You may want to see how the distribution of the species will be in the future. Here we will simulate an increase in some values for three of the variables (this is completely at random) and then predict the distribution for this new environment.

# We will increase the value of predictors at random
predictors.fut <- predictors
predictors.fut[[1]] <- predictors.fut[[1]] * 0.75
predictors.fut[[2]] <- predictors.fut[[2]] + 1.5
predictors.fut[[3]] <- predictors.fut[[3]] * 1.5

# Predict to the environment
pr.fut <- predict(predictors.fut, rf1)

binary.fut <- calc(pr.fut, function(x){
  x[x < thrs$spec_sens] <- 0
  x[x >= thrs$spec_sens] <- 1
  x
})

# I will stack both the current and "future" to plot both
predictions <- stack(binary.fut, binary)

sdm_leaflet(predictions, mode = "bin", pts = spdata,
            layernames = c("Future", "Current"))

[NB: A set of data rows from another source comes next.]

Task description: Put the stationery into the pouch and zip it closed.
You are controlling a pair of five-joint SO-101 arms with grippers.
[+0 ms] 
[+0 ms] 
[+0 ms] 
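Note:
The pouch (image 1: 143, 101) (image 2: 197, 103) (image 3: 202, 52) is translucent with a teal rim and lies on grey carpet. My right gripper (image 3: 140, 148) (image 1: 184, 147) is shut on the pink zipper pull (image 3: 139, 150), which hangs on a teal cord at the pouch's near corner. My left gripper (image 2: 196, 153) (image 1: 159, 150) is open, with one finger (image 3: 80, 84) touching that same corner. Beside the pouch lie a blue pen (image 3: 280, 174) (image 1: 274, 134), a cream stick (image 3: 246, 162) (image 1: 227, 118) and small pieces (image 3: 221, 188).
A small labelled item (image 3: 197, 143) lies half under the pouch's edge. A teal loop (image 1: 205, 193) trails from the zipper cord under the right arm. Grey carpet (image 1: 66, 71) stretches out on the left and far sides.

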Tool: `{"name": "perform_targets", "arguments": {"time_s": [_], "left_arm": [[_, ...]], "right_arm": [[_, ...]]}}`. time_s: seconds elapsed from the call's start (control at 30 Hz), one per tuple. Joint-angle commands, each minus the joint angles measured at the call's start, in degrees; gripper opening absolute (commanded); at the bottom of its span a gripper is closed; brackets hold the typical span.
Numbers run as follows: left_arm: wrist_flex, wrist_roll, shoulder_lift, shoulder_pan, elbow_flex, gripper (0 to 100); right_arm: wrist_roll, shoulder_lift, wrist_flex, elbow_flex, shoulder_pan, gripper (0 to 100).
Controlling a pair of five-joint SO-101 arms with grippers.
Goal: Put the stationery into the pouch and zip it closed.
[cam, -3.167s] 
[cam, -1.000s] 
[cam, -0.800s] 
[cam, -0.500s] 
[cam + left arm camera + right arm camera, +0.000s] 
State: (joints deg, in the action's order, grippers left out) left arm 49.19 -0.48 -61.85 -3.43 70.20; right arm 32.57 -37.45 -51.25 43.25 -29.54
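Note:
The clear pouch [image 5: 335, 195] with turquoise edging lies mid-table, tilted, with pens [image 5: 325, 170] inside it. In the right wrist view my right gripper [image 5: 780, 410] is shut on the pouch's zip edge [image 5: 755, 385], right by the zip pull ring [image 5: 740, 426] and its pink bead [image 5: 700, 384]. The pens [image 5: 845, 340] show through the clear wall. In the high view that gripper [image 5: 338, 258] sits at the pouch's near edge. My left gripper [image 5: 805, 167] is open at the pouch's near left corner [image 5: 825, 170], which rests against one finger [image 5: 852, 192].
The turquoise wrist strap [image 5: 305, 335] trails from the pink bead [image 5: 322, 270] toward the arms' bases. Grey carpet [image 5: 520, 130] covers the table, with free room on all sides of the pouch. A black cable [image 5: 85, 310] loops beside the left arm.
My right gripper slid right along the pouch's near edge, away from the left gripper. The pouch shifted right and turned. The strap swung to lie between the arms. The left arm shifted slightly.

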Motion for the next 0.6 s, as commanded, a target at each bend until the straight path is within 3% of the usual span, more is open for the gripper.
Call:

But we may also be interested in have a mapt that explicitly shows how the distribution will change. The simple way is to see the difference between the two rasters and then plot it using the "quad" mode on the sdm_leaflet package.

dif <- (binary.fut * 2) + binary

sdm_leaflet(dif, mode = "quad", pts = spdata,
            layernames = c("Difference"))

Finally, we may produce some spatial explicity error metric during our SDM routine. Here we will do a bootstrap analysis to see the coefficient of variation of the predictions when we sort new data points. We will run it only 30 times.

bootstrap <- pr

for (i in 2:30) {
  btdata <- traindata[sample(1:nrow(traindata), size = nrow(traindata),
                             replace = T), ]
  rfbt <- randomForest(model, data = btdata)
  prbt <- predict(predictors, rfbt)
  
  bootstrap <- stack(bootstrap, prbt)
}

m.mean <- calc(bootstrap, mean)
      
m.sd <- calc(bootstrap, sd)
      
boot.cv <- m.sd/m.mean

We can plot it using the sdm_highlight function and ask the function to highlight to us the places where there are the highest (or lowest) values for the coefficient of variation.

sdm_highlight(boot.cv, quantile = 0.75,
              both.sides = TRUE, pts = spdata)

sdmvis functions are also helpful to produce interactive reports/pages to show your results. Soon a vignette about this!